Task objective: Pull out from the material below all lines with "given".

Data for this task:
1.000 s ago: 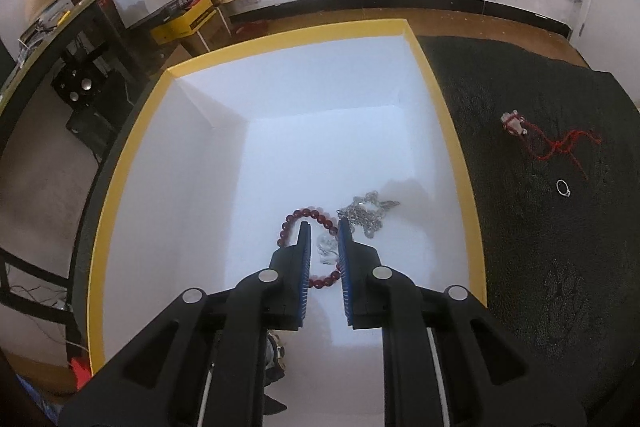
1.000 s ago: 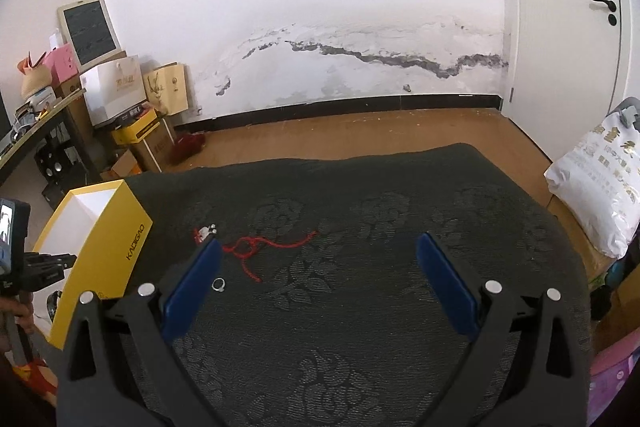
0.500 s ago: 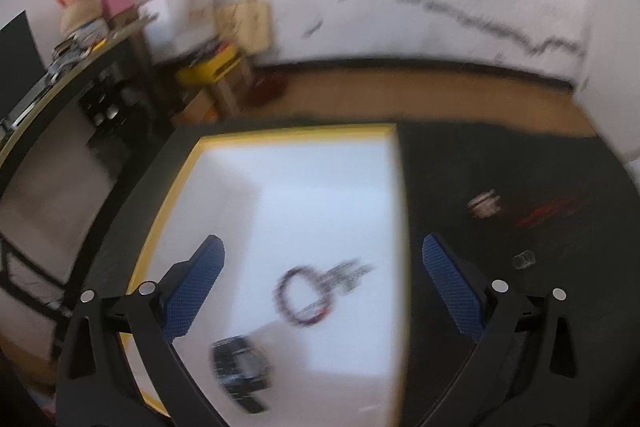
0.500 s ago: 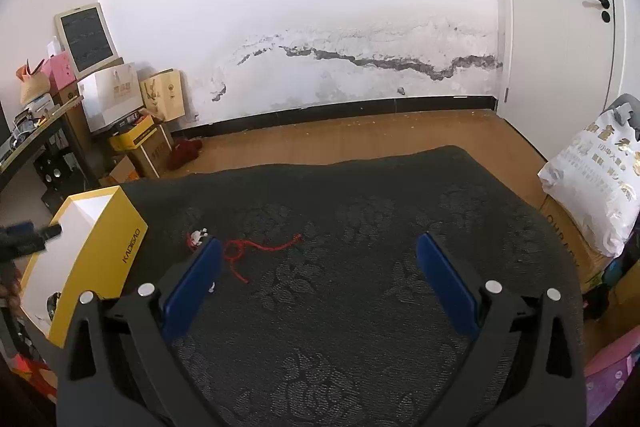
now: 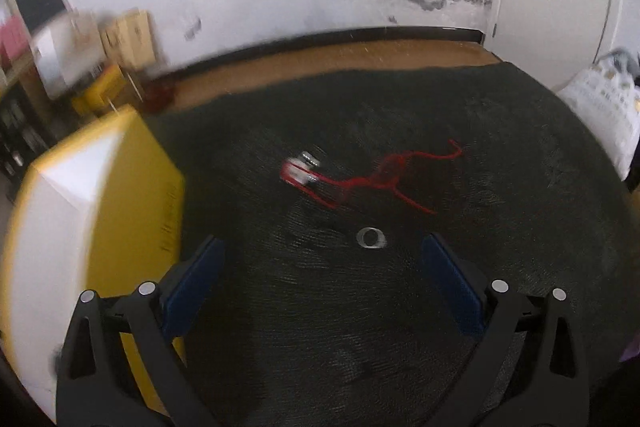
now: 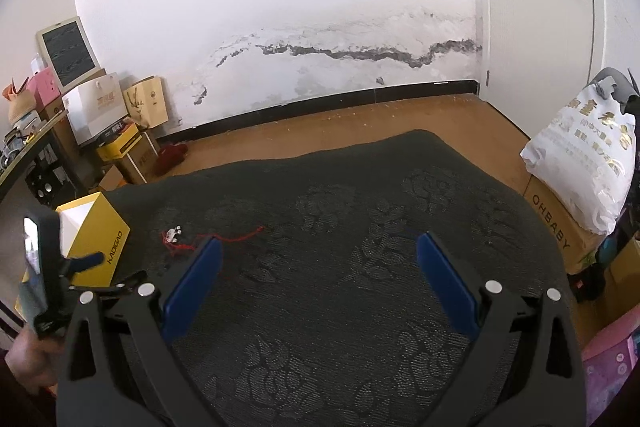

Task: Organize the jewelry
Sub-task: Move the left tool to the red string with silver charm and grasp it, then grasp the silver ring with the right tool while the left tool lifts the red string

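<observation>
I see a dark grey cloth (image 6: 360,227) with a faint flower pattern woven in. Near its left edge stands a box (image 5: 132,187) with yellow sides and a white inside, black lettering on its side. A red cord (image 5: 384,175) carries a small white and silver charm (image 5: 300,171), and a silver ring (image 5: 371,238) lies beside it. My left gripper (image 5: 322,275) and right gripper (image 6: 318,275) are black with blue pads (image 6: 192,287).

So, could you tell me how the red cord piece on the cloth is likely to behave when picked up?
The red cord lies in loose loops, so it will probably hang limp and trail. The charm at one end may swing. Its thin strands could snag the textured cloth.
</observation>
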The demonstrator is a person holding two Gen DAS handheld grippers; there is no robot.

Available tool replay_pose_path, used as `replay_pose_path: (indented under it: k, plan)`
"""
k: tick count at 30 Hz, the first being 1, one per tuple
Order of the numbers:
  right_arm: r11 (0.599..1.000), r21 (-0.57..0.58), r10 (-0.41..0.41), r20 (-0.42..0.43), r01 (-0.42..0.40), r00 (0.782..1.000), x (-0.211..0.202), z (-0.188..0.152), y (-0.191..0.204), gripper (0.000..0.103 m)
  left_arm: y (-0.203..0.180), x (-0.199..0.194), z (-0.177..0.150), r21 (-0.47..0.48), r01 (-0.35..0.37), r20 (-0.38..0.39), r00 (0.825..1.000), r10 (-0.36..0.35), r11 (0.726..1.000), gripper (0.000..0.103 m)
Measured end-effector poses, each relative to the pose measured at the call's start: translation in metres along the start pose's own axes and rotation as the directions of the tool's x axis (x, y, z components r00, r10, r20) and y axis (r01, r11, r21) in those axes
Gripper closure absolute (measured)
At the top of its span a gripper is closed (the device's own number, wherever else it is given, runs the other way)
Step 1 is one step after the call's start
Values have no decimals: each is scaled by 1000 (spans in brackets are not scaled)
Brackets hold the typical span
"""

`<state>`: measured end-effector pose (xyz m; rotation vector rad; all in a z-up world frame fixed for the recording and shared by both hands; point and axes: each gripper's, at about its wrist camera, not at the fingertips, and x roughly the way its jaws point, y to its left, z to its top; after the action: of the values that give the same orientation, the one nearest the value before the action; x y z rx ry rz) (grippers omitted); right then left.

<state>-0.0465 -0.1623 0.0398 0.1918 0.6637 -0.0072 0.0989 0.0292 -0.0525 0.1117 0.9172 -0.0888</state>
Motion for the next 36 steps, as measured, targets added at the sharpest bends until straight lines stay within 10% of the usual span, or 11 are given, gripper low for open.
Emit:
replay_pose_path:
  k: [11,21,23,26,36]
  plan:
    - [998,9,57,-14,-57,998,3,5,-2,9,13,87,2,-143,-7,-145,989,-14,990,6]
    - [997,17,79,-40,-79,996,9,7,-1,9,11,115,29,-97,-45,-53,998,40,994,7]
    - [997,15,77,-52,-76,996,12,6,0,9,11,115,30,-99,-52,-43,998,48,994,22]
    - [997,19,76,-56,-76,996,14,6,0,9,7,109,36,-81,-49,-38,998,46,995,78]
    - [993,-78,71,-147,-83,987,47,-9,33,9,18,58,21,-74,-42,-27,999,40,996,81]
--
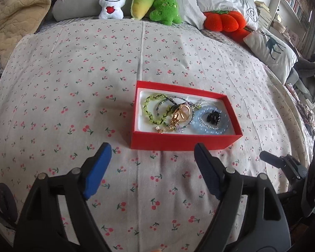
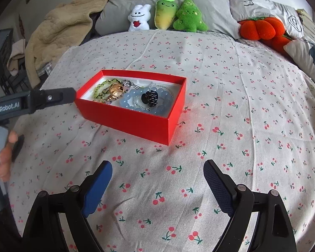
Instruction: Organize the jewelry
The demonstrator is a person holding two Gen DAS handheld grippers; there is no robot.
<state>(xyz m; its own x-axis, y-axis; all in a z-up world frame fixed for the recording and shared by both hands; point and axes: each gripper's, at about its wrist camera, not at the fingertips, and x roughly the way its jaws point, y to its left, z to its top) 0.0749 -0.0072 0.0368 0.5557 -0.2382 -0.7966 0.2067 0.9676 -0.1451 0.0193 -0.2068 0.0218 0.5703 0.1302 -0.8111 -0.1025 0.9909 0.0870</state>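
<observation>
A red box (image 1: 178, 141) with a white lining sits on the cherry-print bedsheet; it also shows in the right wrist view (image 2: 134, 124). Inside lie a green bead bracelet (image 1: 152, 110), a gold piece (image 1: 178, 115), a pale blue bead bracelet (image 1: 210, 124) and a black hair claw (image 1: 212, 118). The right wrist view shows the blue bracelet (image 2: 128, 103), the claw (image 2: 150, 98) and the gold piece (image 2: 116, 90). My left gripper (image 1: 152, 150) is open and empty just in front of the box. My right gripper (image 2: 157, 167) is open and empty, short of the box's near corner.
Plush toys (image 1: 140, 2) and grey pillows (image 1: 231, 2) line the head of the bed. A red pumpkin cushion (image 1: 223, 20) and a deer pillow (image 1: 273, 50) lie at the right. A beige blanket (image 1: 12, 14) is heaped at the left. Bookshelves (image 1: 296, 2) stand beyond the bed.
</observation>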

Solution to the exercise:
At the top of its span a gripper is closed (the device's own number, wherever else it is given, runs the other way)
Motion for the next 36 steps, as measured, targets added at the sharpest bends until straight lines stay within 10% of the usual span, or 11 are given, gripper low for open.

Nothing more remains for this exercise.